Another thing: They are producing what they call “Grade A”. milk. He said, "Our customers will take just about so much of that. The average customer for dairy products is just like any other buyer. He wants to buy where he can get it cheapest."
I could not answer that argument.
Our institution has carried on a good deal of extension work on the theory that if we can get the quality up (that is a pronounced quality) and sell it under a trade name and let the public know that it is the best, and give them the taste of it; when they get that taste, they will come back with a repeat order because it is a standard product. Then we will be able to raise this dairy industry out of the slough of despond up into the realm of profit.

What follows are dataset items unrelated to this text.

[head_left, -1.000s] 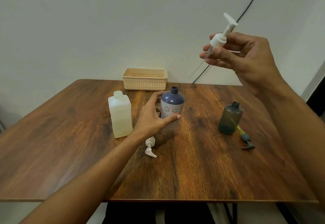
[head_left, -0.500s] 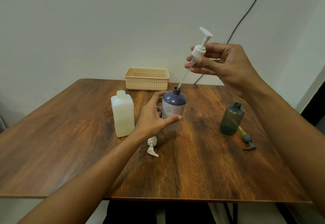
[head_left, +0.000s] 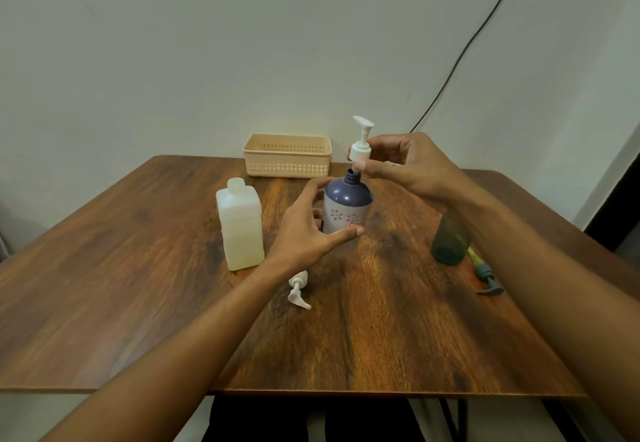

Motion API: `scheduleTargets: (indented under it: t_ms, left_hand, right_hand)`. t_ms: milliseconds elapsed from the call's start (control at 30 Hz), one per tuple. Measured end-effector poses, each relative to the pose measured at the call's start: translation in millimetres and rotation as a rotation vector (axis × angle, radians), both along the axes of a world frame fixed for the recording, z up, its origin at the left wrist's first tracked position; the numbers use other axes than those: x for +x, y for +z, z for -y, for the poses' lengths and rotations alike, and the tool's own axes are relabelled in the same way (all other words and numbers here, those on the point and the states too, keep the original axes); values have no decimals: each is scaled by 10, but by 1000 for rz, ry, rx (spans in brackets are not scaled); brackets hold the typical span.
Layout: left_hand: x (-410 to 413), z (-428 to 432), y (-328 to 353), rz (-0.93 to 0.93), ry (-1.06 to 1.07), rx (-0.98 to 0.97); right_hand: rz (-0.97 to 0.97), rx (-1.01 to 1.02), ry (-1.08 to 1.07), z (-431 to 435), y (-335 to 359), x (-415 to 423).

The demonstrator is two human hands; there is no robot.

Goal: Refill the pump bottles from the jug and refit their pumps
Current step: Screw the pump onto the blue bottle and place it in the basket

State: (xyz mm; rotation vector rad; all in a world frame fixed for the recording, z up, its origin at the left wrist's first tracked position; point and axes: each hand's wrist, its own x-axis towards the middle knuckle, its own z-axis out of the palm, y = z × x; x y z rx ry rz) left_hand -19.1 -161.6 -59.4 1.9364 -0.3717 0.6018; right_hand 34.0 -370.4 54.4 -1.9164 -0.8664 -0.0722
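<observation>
A purple bottle (head_left: pixel 347 204) with a flower print stands mid-table, and my left hand (head_left: pixel 306 230) is wrapped around its side. My right hand (head_left: pixel 403 161) pinches the collar of a white pump (head_left: pixel 361 143) just above the bottle's open neck; the pump's tube runs down into the neck. A translucent white jug (head_left: pixel 240 225) with no cap stands left of the bottle. A dark green bottle (head_left: pixel 450 242) stands at the right, partly behind my right forearm, with its green pump (head_left: pixel 485 273) lying on the table beside it. A second white pump (head_left: pixel 298 289) lies in front of my left wrist.
A beige perforated basket (head_left: pixel 287 161) sits at the table's back edge against the wall. A black cable (head_left: pixel 467 46) hangs down the wall at the right. The wooden table (head_left: pixel 138 285) has its front edge close to my body.
My right hand has come down and left with the white pump, from high above the table to just over the purple bottle, and the tube has gone into the neck. My left hand stayed on the bottle.
</observation>
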Motion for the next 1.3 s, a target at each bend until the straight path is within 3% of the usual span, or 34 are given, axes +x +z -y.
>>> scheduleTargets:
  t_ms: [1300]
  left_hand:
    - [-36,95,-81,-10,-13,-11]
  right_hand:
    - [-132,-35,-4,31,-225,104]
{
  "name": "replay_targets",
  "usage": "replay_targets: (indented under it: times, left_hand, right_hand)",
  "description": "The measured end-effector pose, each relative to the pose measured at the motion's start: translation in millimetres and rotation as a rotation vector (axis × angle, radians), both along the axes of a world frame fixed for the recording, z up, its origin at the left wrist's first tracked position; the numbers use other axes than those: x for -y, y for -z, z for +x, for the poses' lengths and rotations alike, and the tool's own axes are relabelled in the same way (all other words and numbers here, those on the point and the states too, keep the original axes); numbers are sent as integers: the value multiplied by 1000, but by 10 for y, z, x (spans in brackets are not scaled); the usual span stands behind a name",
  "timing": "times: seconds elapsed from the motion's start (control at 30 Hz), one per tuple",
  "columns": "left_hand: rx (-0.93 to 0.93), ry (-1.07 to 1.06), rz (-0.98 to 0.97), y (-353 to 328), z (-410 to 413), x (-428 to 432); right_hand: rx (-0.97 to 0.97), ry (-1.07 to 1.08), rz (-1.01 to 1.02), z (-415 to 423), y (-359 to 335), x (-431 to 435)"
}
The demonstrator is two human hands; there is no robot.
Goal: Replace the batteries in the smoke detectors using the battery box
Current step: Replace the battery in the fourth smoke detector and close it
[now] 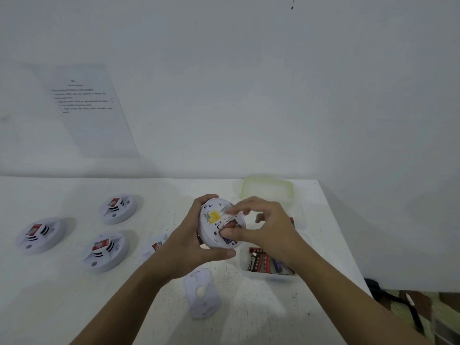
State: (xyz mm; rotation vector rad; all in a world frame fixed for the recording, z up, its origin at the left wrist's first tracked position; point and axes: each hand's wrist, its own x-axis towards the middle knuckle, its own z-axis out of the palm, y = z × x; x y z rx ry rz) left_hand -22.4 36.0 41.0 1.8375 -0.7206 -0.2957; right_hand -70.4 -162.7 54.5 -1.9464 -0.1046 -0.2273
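Left hand gripped the smoke detector by its rim, held above the table with its back facing up. Right hand was on it: thumb and forefinger narrow, pinching a red battery in the compartment, other fingers loose. Battery box sat open just under the right wrist. Yellow label on the detector and the wall sheet were too blurred to read.

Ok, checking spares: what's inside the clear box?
Several batteries, mostly red and black, one blue, lie in the box. The right hand and forearm cover its far part, so no full count.
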Motion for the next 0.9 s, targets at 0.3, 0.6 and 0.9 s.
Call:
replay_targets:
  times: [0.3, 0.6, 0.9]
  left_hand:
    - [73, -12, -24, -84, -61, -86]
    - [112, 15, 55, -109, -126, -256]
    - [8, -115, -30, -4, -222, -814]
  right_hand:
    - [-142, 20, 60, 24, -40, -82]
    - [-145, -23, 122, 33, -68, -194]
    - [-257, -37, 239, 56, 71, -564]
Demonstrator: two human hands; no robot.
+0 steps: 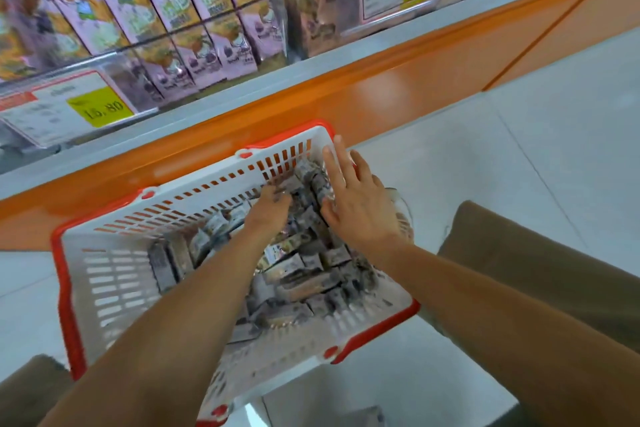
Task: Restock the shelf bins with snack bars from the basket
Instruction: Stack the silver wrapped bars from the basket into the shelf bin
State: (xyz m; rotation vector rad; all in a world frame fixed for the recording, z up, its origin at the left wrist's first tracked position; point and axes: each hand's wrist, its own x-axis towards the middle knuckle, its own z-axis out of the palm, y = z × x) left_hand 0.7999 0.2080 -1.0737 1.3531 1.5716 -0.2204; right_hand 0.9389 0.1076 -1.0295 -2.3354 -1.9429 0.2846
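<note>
Snack bars [301,274] lie heaped in the white and red basket [114,274] on the floor, below the shelf bins [138,45]; the step in hand appears to be gathering a fresh batch. The left hand [272,210] dips among the bars with fingers curled downward, though blur hides whether they hold one, while the right hand [356,204] sits at the basket's far corner, fingers spread wide and straight, thumb against the bars. The next move likely calls for closing on a bundle and lifting it to a bin.
</note>
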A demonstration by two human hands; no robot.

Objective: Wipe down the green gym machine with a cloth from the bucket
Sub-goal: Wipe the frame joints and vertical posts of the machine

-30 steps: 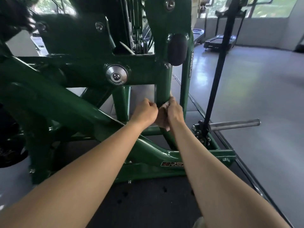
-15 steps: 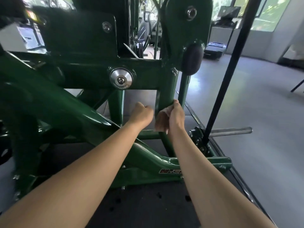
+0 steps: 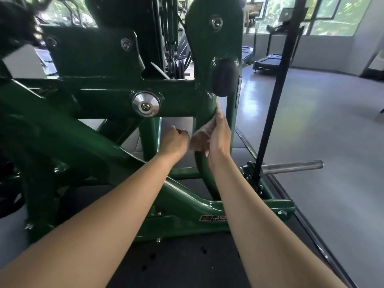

It takes money to do that. I admit that we don't know very much about it. I admit that we haven't very much evidence. I don't know what department should handle it in the institutionthe department of economics or the department of dairy manufacture, or what-but it is a fertile field for investigation simply because we are basing a large portion of our extension work upon assumption, not on facts.
If we analyze some of our other propositions we will find we will run into a blind alley in about the same way. I really believe that the extension group ought earnestly to discuss these problems with our research workers somewhere in our institutions in order that we may know more than we do about the things which we now assume.
Is there any further discussion?
Professor MORTENSEN. That brings up the other phase of it with reference to cooperation between the various departments in the college.
You made the statement—and I feel the same way—that you did not know whether it was an economics problem or a dairy problem. We have had the same experience. We take it up with those different departments and they cooperate. The matter of marketing the Iowa butter was up for consideration about a year ago. That was considered by the department of economics, by the extension director, and by the department of dairying. We all came togeth talked it over together and we had a definite understanding before we quit.
With reference to sweet cream butter: I don't think you are at all misinformed about that. That has been our experience in Iowa. The consumer does not care so much for sweet cream butter, except in special localities. We want to have sweet cream to start with and ripen it up to the degree of acidity that we believe produces the better result.
Our extension workers have had this satisfaction in working for this State trade-mark, that we can point to all of the creameries that are permitted to use the Iowa State trade-mark to-day, and they have all had an increase in price at from half a cent per pound to 6 cents per pound since they began to use the Iowa State trademark
I consider that those extension men have done work worth while.